W. W. Phelps states that the mark and curse of Cain is black skin.

Date
Feb 6, 1835
Type
Periodical
Source
W. W. Phelps
LDS
Hearsay
Direct
Reprint
Reference

William W. Phelps, "Letter 5," Latter Day Saints' Messenger and Advocate 1, no. 6 (March 1835): 82

Scribe/Publisher
W. W. Phelps, Messenger and Advocate
People
W. W. Phelps
Audience
Latter-day Saints, Oliver Cowdery
PDF
Transcription

Is or is it not apparent from reason and analogy as drawn from a careful reading of the Scriptures, that God causes the saints, or people that fall away from this church to be cursed in time, with a black skin? Was or was not Cain, being marked, obliged to inherit this curse, he and his children, forever? And if so, as Ham, like other sons of God, might break the rule of God, by marrying out of the church, did or did he not, have a Canaanite wife, whereby some of the black seed was preserved through the flood, and his son, Canaan, after he laughed at his grand father's nakedness, heired three curses: one from Cain for killing Abel; one from Ham for marrying a black wife, and one from Noah for ridiculing what God had respect for?
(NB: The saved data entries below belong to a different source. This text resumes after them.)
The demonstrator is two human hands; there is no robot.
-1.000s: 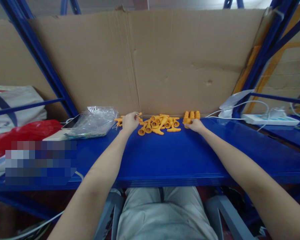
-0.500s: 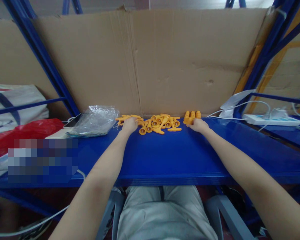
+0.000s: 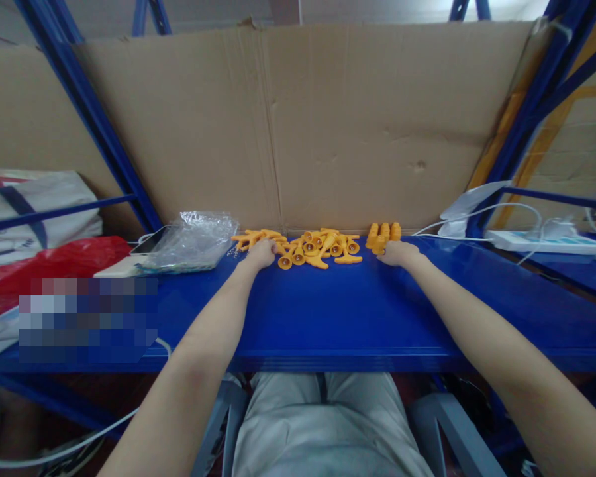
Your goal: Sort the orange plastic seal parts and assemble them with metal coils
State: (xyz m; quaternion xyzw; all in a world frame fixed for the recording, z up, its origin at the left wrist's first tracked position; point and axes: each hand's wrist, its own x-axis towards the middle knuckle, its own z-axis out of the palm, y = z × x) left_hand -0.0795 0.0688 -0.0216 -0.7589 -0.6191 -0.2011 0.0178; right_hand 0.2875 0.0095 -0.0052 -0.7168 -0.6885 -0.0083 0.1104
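Note:
My left hand is closed at the left part of a pile of orange plastic T-shaped pieces with flared, hollow ends. Its fingers touch the pile, and what they pinch is hidden. A few thinner orange pieces lie behind that hand. To the right stands a small group of orange ribbed, tapered caps in rows. Beside the nearest of them my right hand has its fingers closed on one orange cap at the front of the group.
Everything rests on a blue shelf table against a cardboard sheet. Clear plastic bags and a red bag lie to the left. A white power strip with cables is at the right. Blue posts stand on both sides.
My right hand has shifted slightly, with the front cap now a little nearer me, apart from the rows. My left hand has moved slightly right along the pile.

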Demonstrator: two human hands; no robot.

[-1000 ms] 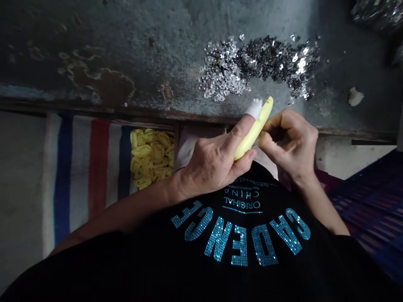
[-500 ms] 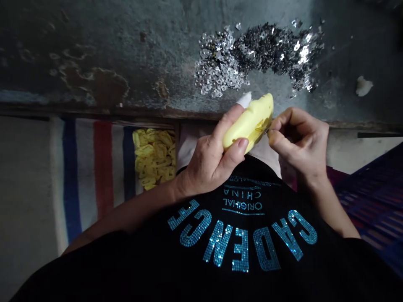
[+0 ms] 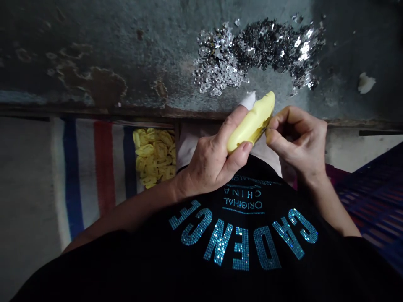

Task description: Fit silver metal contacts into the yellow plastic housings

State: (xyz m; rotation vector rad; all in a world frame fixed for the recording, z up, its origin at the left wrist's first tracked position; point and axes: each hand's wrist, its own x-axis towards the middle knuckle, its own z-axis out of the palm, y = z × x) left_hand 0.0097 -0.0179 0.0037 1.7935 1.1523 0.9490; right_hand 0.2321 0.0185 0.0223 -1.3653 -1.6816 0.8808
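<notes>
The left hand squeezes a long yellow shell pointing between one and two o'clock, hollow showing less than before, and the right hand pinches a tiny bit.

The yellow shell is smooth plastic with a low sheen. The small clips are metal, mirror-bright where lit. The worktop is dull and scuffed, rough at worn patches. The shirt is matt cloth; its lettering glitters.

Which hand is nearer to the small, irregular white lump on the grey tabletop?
Right. The right hand is below and left of the lump, apart from it; the left hand, holding an elongated yellow piece, is farther left.
</notes>
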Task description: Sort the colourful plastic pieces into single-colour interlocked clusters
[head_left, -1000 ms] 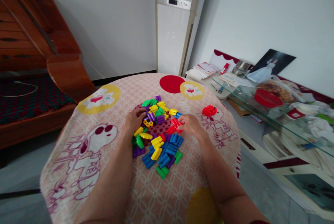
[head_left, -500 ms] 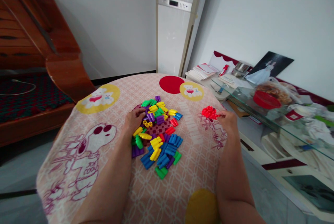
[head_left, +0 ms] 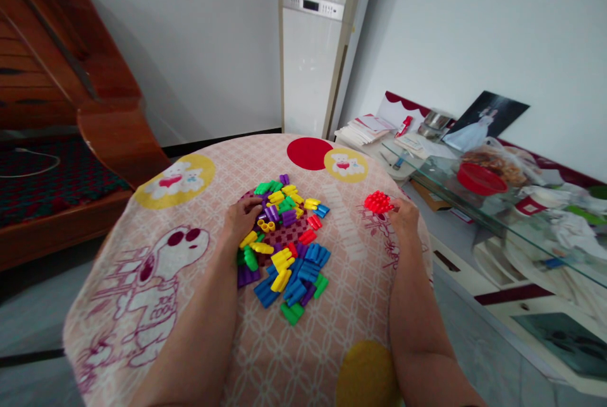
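Observation:
A loose pile of plastic toy blocks (head_left: pixel 294 271), in blue, yellow, green, purple and red, lies on the patterned tablecloth (head_left: pixel 313 344). At the pile's left edge rests my left hand (head_left: pixel 241 218), its fingers bent together beside purple and yellow blocks. Whatever its fingertips grip is too small to make out. Apart from the pile, to the right, sits a cluster of red toy blocks (head_left: pixel 377 201). My right hand (head_left: pixel 404 216) pinches at the right side of that cluster, fingers closed on a red block. Two loose red blocks (head_left: pixel 310 230) lie on the pile's right side.
A glass-topped cabinet (head_left: pixel 441 173) stands right of the table, with papers (head_left: pixel 365 129), a red bowl (head_left: pixel 481 179) and a bagged item on it. Left is a wooden bench (head_left: pixel 114 122). Behind the table rises a white floor-standing air conditioner (head_left: pixel 310 72).
My right hand has shifted slightly left, closer against the red cluster. My left hand stays at the pile's edge. The whole view has drifted a little.

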`<state>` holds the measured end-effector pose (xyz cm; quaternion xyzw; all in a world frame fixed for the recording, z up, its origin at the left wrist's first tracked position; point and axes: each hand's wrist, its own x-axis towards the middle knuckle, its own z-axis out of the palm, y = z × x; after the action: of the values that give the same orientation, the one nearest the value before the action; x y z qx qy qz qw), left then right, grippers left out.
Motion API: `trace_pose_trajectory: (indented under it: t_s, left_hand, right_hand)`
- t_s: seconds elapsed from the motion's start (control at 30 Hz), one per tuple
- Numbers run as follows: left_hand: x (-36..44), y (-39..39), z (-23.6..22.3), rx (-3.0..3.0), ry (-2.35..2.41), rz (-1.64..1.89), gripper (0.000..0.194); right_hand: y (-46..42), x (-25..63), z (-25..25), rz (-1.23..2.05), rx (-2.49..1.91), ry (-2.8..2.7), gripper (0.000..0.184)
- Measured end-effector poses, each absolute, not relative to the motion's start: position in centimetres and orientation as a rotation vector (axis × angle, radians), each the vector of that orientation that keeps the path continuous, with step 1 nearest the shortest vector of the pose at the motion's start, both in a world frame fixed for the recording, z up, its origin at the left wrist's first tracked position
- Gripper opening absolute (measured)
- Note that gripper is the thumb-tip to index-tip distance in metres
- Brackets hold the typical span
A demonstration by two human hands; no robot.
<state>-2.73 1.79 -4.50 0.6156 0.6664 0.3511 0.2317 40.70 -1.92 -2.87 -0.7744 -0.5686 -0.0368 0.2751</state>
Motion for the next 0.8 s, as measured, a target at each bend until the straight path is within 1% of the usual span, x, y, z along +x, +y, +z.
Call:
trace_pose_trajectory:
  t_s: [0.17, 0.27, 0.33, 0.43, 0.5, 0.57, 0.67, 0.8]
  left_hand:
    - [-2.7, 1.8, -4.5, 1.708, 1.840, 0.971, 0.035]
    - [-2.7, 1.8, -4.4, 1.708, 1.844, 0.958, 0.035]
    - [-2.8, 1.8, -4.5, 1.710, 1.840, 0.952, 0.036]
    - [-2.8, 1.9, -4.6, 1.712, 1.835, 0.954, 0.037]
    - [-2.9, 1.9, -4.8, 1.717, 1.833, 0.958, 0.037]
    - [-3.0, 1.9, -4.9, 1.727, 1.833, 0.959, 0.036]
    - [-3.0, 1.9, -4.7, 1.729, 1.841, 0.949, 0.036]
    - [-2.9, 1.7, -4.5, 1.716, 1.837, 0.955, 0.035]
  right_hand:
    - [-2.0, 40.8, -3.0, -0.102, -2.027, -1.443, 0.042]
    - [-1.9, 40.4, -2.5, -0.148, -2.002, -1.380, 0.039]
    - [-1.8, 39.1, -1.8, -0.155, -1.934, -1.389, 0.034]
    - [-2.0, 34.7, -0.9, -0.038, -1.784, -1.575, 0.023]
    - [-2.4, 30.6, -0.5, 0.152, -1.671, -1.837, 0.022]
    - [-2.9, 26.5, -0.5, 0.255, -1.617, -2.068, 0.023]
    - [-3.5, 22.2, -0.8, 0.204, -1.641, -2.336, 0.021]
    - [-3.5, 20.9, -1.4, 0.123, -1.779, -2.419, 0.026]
Are or are not the Indians a sampling of marking with blackness for rebellion against God's holy word and holy order? And can or can we not observe in the countenances of almost all nations, except the Gentile, a dark, sallow hue which tells the sons of God, without a line of history, that they have fallen or changed from the original beauty and grace of father Adam?